Our first clues to HAESA's function were provided by the expression patterns observed in transgenic plants harboring HAESA::GUS and in situ RNA hybridization using a HAESA antisense probe. HAESA is expressed in the tissues in which we detected the floral organ abscission defect (i.e., abscission zones of sepals, petals, and stamens) in the HAESA antisense-suppressed transgenic lines. Weak HAESA expression was also observed at the base of the pedicels and petioles in which we failed to detect a phenotype. No phenotypes were observed other than the floral organ abscission defect; therefore, it is likely that the antisense suppression is specific to HAESA. Many LRR RLKs are present in the Arabidopsis genome, but the most closely related genes share only 60%–70% identity within the protein kinase catalytic domain and less in the extracellular domain. One of the most closely related genes is CLAVATA1, and if our antisense lines were down-regulating other RLKs, we would have expected a clv1 phenotype.

From its cDNA sequence, HAESA is predicted to encode a plasma membrane-associated protein with intrinsic serine/threonine-specific protein kinase activity (Walker 1993; Horn and Walker 1994). Subcellular fractionation, Western blot analyses, and immunoprecipitation and protein kinase assays, confirmed that HAESA is localized in the plasma membrane-enriched fraction and has serine/threonine protein kinase activity. On the basis of the predicted structure of the HAESA protein, its subcellular location, and biochemical activity, we conclude that HAESA functions as a transmembrane receptor. If this conclusion is valid, there must exist a ligand(s) and downstream effectors that participate in a HAESA signal transduction pathway controlling floral organ abscission. The extracellular LRR region presumably binds a ligand, and this information is transmitted through the transmembrane domain to affect HAESA's cytoplasmic protein kinase activity. No ligands for the plant RLKs have yet been identified conclusively, but recent reports suggest that a small secreted peptide encoded by CLAVATA3 might be the ligand for the CLAVATA1 LRR RLK (Fletcher et al. 1999). This is supported by both genetic (Clark et al. 1995) and biochemical analyses (Trotochaud et al. 1999). Because of the similarities in the extracellular domains of HAESA and CLAVATA1 and the fact that LRRs commonly mediate protein–protein interactions (Kobe and Deisenhofer 1994), it is likely that the ligand(s) that activates HAESA is also a polypeptide.

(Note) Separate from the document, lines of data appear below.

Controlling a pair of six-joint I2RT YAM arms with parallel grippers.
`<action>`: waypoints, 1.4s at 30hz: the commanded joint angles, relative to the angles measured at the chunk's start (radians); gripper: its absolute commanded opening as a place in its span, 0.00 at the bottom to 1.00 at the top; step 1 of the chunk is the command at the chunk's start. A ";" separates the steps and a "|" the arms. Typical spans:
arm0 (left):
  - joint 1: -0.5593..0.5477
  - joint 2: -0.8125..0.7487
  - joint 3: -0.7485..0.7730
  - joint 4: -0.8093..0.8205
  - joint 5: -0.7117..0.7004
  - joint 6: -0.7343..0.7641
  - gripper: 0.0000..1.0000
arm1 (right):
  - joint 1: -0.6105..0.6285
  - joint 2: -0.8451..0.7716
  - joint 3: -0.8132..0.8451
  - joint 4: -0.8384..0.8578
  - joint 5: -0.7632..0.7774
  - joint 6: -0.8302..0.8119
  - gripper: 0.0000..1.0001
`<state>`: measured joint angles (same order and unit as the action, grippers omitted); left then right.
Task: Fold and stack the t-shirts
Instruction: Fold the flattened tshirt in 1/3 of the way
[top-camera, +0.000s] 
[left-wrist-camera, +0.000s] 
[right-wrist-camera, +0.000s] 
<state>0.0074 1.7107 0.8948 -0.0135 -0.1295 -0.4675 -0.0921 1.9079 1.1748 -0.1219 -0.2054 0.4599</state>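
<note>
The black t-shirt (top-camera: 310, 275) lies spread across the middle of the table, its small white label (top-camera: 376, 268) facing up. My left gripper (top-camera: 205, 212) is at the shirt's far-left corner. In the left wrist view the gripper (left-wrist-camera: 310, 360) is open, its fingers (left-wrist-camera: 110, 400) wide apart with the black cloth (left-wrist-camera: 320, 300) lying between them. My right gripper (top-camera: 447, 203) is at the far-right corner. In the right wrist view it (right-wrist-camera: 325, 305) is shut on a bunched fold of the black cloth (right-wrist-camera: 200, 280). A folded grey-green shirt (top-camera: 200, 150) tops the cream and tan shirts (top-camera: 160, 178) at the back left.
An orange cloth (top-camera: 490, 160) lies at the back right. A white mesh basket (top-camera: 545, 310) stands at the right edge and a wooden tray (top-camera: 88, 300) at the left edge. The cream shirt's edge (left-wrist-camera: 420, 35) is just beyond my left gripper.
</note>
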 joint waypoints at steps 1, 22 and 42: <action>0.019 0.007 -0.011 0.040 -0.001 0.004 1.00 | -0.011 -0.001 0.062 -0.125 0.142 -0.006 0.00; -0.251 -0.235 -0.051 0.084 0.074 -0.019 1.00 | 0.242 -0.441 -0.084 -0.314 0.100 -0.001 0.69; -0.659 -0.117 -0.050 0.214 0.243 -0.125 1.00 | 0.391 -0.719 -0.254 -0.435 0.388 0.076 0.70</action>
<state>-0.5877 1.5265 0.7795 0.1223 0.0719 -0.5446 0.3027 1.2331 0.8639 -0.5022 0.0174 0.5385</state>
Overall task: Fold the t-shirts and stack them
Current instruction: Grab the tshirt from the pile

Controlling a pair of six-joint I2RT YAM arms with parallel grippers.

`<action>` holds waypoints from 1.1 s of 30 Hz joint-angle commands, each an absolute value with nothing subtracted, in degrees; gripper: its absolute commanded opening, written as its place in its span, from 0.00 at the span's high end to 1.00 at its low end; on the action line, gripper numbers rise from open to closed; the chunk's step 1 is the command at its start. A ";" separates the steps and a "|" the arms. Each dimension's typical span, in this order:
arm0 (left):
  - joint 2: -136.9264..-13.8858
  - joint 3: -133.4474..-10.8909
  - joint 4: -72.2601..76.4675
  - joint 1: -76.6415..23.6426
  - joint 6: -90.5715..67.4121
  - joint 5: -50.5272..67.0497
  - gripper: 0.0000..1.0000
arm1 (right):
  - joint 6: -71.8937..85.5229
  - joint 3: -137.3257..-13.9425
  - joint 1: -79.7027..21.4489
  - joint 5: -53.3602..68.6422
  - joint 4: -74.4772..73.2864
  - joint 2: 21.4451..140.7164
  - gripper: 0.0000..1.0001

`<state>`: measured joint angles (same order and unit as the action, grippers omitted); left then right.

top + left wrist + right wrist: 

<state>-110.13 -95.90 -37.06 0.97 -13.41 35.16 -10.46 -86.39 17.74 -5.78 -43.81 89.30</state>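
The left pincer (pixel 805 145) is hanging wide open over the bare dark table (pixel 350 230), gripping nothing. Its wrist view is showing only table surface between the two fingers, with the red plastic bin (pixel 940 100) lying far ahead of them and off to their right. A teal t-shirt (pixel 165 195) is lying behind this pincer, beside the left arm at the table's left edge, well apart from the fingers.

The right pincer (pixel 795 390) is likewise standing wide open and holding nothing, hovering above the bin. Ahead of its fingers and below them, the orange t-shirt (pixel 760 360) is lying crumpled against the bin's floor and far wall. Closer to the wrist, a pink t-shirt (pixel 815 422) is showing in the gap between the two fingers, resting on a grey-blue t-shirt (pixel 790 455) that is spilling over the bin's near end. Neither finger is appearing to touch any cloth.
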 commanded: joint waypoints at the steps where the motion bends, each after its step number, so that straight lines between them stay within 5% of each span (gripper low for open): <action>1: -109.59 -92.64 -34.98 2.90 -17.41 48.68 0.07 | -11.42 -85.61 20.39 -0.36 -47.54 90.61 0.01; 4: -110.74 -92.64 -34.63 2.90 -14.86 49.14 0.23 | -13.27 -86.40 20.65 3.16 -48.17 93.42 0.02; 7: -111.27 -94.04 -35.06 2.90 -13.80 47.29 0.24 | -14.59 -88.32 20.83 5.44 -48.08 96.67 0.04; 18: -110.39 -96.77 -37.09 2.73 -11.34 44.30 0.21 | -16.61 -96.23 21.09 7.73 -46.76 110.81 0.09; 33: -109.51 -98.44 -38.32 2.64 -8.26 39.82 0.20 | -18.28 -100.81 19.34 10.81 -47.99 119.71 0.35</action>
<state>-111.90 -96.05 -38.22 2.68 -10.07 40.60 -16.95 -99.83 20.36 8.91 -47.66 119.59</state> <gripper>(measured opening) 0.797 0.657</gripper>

Potential downstream effectors of plant RLKs include those that have been shown to interact directly with RLKs, such as thioredoxins (Bower et al. 1996) a protein with a region of homology to β-catenin (Gu et al. 1998), kinase-associated protein phosphatase (KAPP) (Stone et al. 1994, 1998; Braun et al. 1997; Williams et al. 1997), and a Rho GTPase-related protein (Trotochaud et al. 1999). Of these, only KAPP has been demonstrated to mediate RLK signaling. Overexpression of KAPP results in a weak clv1 mutant phenotype (Williams et al. 1997), characterized by enlarged stems and excess floral organs (Clark et al. 1993), whereas sense suppression of KAPP in a clv1 mutant background restores a wild-type phenotype (Stone et al. 1998). These results indicate that KAPP functionally participates as a negative regulator of the CLAVATA1 signal transduction pathway, perhaps by dephosphorylating the activated receptor. KAPP has been found in a CLAVATA1-containing high molecular mass complex, which is presumably the ligand-activated receptor complex (Trotochaud et al. 1999). However, KAPP is also found in high molecular mass complexes lacking CLAVATA1 (Trotochaud et al. 1999), and additional phenotypes were observed in KAPP sense-suppressed lines (Stone et al. 1998), supporting the notion that KAPP may act in multiple signaling pathways. Whether one of the polypeptides that coimmunoprecipitated with HAESA represents KAPP, or other effectors, remains to be determined.

Studies describing the molecular events contributing to abscission point to other possible downstream components of HAESA signal transduction. Accumulation of enzymes involved in degradation of the middle lamella between cell layers in the abscission zone has been widely studied (Gonzalez-Bosch et al. 1997). However, the role of these different enzymes in the abscission process has been difficult to ascertain. The separation zone is only a few layers thick, making biochemical analyses difficult, and molecular approaches are confounded by the fact that most of these enzymes exist in multigene families with only one or a few members contributing to abscission (Lashbrook et al. 1998). Although the current knowledge of genes expressed in Arabidopsis floral organ abscission is limited, it will be interesting to test whether expression of these hydrolytic enzymes is defective in HAESA antisense-suppressed lines.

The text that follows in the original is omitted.